Assuming you are talking about this edit:
This is one reason why we have majority rule in the review queues.
Looking at the review in question the edit was useful in that you saved the question from being closed as a product recommendation and so in my opinion it should have been approved as the rest of the question is not particularly poor quality.
From the other side though I personally have a very similar rejection ratio. I hate edits that are pointless grammatical changes that don't benefit anyone or similar superficial edits.
Your edit was on the borderline though. It clearly saved the question from being closed as a product recommendation, but to an extent it does conflict with the wishes of the author. He was specifically asking for a tool and you changed it to ask for a general solution instead.
I would have accepted your edit, but mainly because it essentially "does no active harm" to the question and actually prevented it from being immediately closed. I had to actually look at how you rephrased it to see that it is in fact roughly equivalent, minus the product recommendation.
I don't see any harm with a high reject ratio though. We need more people rejecting the more minor and pointless edits that do nothing more than create churn on the front page or people gaming the edit rep you get by making pointless changes to tag wikis that add no real value.
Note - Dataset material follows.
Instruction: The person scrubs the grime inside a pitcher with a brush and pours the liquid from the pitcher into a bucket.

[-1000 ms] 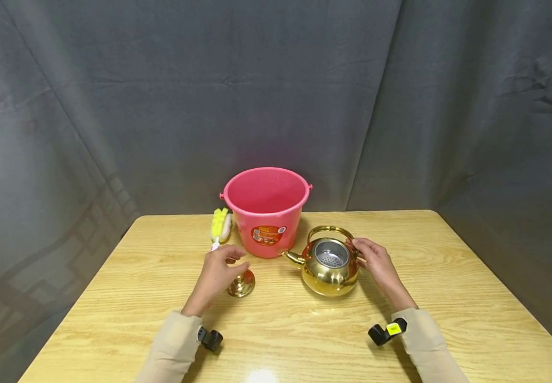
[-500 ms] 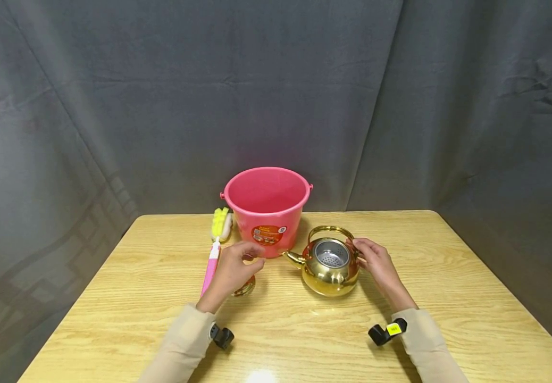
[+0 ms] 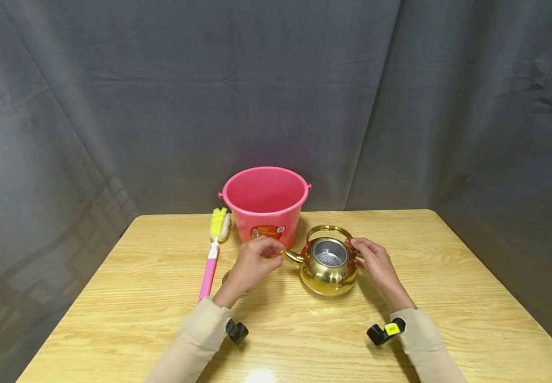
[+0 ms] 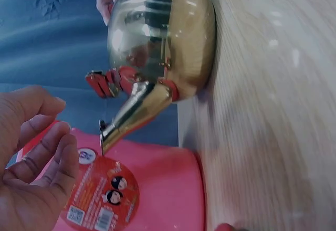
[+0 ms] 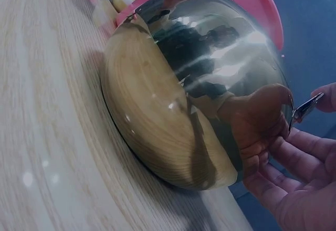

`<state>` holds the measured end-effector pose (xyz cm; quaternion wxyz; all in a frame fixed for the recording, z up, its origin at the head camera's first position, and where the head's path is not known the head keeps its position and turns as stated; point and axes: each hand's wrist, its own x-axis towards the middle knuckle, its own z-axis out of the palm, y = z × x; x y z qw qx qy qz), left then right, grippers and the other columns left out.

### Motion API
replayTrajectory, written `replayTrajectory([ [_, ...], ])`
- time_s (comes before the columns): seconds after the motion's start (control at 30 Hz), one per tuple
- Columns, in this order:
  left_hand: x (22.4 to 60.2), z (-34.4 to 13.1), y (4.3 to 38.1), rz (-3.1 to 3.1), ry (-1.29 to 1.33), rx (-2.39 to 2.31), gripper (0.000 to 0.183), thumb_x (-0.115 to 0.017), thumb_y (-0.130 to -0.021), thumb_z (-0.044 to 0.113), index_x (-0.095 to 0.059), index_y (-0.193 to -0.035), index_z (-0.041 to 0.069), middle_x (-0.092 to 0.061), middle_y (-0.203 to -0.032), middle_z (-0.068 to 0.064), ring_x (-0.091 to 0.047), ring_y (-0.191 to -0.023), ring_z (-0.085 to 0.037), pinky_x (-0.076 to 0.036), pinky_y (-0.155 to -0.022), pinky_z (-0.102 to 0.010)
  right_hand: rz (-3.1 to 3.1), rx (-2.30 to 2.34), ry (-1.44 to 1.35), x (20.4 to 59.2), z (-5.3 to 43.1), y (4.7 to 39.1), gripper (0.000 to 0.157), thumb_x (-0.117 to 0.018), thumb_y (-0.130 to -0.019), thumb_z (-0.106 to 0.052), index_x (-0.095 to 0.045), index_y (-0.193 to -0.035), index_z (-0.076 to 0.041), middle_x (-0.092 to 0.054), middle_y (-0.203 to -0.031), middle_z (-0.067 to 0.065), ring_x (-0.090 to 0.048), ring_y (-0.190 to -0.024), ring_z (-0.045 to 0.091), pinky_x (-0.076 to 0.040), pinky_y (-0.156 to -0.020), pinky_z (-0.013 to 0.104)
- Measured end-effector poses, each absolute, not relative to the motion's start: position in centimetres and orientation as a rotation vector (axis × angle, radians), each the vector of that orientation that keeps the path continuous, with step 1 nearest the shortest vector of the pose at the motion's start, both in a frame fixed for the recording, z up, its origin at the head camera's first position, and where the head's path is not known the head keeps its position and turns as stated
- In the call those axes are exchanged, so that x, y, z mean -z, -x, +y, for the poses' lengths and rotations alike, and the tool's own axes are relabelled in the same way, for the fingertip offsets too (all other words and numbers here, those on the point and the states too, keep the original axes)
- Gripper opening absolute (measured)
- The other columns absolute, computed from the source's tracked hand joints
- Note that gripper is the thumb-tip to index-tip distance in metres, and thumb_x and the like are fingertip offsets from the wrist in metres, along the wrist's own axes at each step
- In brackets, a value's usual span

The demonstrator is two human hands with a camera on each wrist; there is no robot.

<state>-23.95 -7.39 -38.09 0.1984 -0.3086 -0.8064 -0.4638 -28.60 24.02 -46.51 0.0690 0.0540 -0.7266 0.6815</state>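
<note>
A shiny gold teapot (image 3: 328, 276) stands upright on the table, its lid off and a perforated steel strainer (image 3: 331, 252) in its mouth. My right hand (image 3: 376, 266) holds it at the handle's right base, with fingers against the body in the right wrist view. My left hand (image 3: 257, 260) hovers by the spout (image 4: 134, 113), fingers loosely bent and thumb apart, holding nothing. A gap shows between its fingertips and the spout in the left wrist view. The gold lid (image 3: 226, 276) lies mostly hidden behind my left forearm.
Behind the hands a pink bucket (image 3: 266, 210) stands near the table's back edge. Left of it lies a brush with a pink handle (image 3: 208, 274) and a yellow and white sponge head (image 3: 219, 224). A grey curtain (image 3: 276, 96) hangs behind the table (image 3: 448, 298).
My left hand has moved right, from above the lid to the teapot's spout. This uncovers the brush's pink handle and hides most of the lid. My right hand and the teapot stay put.
</note>
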Motion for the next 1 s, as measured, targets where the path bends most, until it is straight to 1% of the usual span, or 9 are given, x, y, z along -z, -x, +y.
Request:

While the user who rejected your edit may certainly be more discerning, all their recent rejects seem to align well with the set of canned reject reasons that are available. Most of their recent rejections are from new users who were trying to comment on answers when they lack the reputation, perfectly fine to reject IMO.
Considering the ratios of accepted edits I'd actually be looking closer at the other users who accepted your edit and asking if they are simply accepting everything but the absolute worst edits. 1000 accepts with only 3 rejects seems a lot like robo-reviewing to me.